WORK ORDER:
Apart from the pictures, which must be omitted, restate the data exactly.

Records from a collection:
----

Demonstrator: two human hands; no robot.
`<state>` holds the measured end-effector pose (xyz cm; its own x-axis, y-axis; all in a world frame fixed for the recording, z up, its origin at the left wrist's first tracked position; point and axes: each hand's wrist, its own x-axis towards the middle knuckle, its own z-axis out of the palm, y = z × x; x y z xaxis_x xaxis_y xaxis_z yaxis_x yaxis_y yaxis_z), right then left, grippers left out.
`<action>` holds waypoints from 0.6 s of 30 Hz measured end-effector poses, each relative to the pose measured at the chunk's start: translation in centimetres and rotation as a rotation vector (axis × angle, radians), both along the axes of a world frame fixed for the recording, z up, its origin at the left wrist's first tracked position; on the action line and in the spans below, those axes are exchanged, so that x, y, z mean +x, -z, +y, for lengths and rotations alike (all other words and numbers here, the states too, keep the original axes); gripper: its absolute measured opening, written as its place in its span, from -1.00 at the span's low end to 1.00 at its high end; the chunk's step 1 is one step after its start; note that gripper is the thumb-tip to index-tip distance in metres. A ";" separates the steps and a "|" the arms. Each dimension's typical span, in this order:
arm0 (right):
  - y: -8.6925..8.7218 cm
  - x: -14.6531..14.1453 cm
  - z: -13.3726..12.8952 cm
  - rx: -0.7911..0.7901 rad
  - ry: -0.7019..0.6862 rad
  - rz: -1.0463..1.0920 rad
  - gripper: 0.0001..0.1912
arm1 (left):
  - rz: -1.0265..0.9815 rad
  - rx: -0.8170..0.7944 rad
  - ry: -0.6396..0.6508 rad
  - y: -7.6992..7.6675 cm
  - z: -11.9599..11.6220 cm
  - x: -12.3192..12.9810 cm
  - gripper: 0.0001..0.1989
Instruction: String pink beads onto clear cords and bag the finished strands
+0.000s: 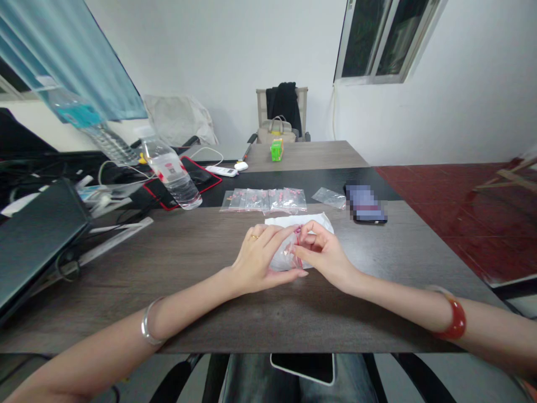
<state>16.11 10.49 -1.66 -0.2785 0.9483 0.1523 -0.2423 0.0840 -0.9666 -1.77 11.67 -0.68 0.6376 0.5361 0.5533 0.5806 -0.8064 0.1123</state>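
A small clear zip bag [286, 256] with a red strip along its mouth is between my hands, above a white sheet [326, 220] on the table. My left hand [257, 254] steadies the bag, its fingertips at the top of the strip and its thumb at the lower end. With bent fingers and thumb, my right hand [325, 254] pinches at the red strip. Tiny pink bits show by the fingertips, too small to make out. Beyond the hands lies a row of clear zip bags [268, 200] with small pink pieces inside.
Right of the row are another clear bag [330, 197] and a phone [366, 204]. Two water bottles [170, 168], a red-edged black device [201, 173] and a laptop [37, 240] stand to the left. Farther back is a green box [277, 150]. Another phone [304, 366] rests on my lap.
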 end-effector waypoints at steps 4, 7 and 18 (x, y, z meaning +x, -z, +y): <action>-0.1 -0.1 0.1 0.055 0.031 0.017 -0.65 | 0.001 0.059 0.013 0.1 -0.1 0.0 -0.24; -0.1 0.0 0.0 0.077 0.021 0.021 -0.73 | -0.003 0.069 -0.006 0.2 0.0 -0.1 -0.19; 0.1 0.2 -0.1 0.105 0.017 -0.069 -0.82 | -0.021 0.076 -0.049 0.2 0.4 -0.2 -0.18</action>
<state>16.30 10.35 -1.80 -0.2758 0.9328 0.2320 -0.1731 0.1892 -0.9666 -1.97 12.11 -0.86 0.5996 0.5220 0.6066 0.6175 -0.7839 0.0642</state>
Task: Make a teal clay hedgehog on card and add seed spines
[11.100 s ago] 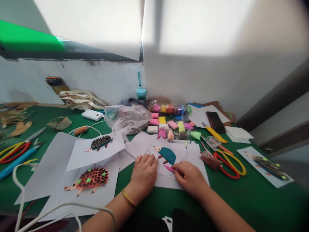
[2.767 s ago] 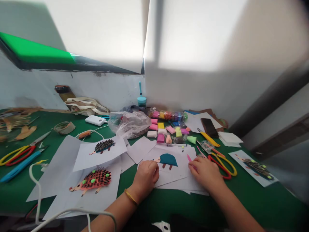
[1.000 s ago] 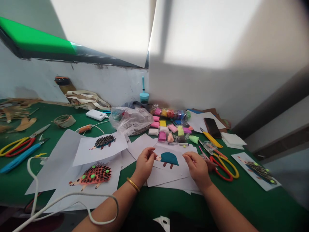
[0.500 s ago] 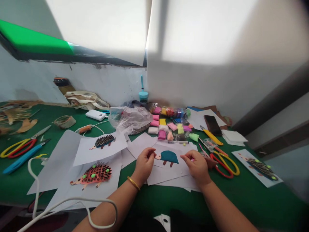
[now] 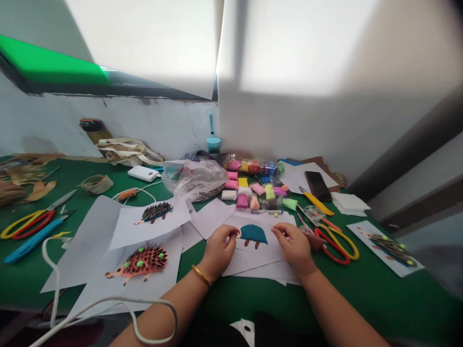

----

ANSWER FOR THE TASK:
Demonstrator: two human hands; no robot.
`<state>` holds the measured end-effector pose (xyz cm; its own x-axis, y-axis; all in a world frame fixed for the recording, z up, its origin at the left wrist's first tracked position; point and axes: each hand's wrist, its own x-axis towards the middle knuckle, its own z-axis out of the palm, y = z × x; x y z xaxis_x xaxis_y xaxis_z yaxis_x yaxis_y yaxis_z), right then left, grippers left out.
`<action>` holds waypoints from 0.6 s of 30 Hz measured end-effector poses, each relative to the pose measured at the chunk's start: translation in centimetres and rotation as a rotation vector (axis × angle, radians), both along the axes of a world frame fixed for the recording, z up, its origin at the left wrist's first tracked position; on the action line and in the spans below, those axes are exchanged, so that x, y, z mean +x, -z, +y, for lengths and rotations alike (all other words and numbers here, the states too, keep the original axes); gripper: its absolute measured opening, written as its place in its span, from -1.00 at the span's low end to 1.00 at its high end; the chunk's step 1 is one step after its start; note that gripper is the thumb-tip to index-tip distance in metres. A ";" separates the steps and a "|" the arms. Each dimension's typical span, in this order:
arm0 (right):
  - y: -8.6925..8.7218 cm
  - x: -14.6531..14.1453 cm
  - z: -13.3726..12.8952 cm
  - rx: -0.7911..0.7901 rad
  - ry: -0.7019..0.6862 rad
  - rz: -1.0463..1.0920 rad
  - gripper: 0.0001..0.1912
arm1 (left):
  - rz: -1.0265..0.9815 rad
  - rx: -0.8170..0.7944 rad
  - ry: -0.6396..0.6508 rad
  - y: -7.6992..7.6675 cm
  - z: -11.9599..11.6220 cm
  - x: -12.3192..12.9810 cm
  - gripper: 0.0001..0.1989
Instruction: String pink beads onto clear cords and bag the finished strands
+0.000s: 
<state>16.11 10.49 -1.66 -0.2785 0.9483 0.1523 -0.2423 0.0840 -0.9666 -1.77 11.67 -0.68 0.6376 0.5361 0.5533 0.5806 -0.8064 0.1123</state>
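A small clear zip bag [286, 256] with a red strip along its mouth is between my hands, above a white sheet [326, 220] on the table. My left hand [257, 254] steadies the bag, its fingertips at the top of the strip and its thumb at the lower end. With bent fingers and thumb, my right hand [325, 254] pinches at the red strip. Tiny pink bits show by the fingertips, too small to make out. Beyond the hands lies a row of clear zip bags [268, 200] with small pink pieces inside.
Right of the row are another clear bag [330, 197] and a phone [366, 204]. Two water bottles [170, 168], a red-edged black device [201, 173] and a laptop [37, 240] stand to the left. Farther back is a green box [277, 150]. Another phone [304, 366] rests on my lap.
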 end-effector waypoints at steps 4, 7 and 18 (x, y, z meaning +x, -z, +y): <action>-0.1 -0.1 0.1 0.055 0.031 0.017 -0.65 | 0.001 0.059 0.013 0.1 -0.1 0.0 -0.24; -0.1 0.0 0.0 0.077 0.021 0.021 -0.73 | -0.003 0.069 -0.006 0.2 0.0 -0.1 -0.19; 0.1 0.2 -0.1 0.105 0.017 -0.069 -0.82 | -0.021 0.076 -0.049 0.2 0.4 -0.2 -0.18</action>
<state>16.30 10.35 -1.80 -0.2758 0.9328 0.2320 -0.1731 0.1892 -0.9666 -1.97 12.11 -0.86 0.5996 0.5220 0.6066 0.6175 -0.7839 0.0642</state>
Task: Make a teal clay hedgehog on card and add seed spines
[11.100 s ago] 
[2.767 s ago] 
[1.000 s ago] 
[0.500 s ago] 
[now] 

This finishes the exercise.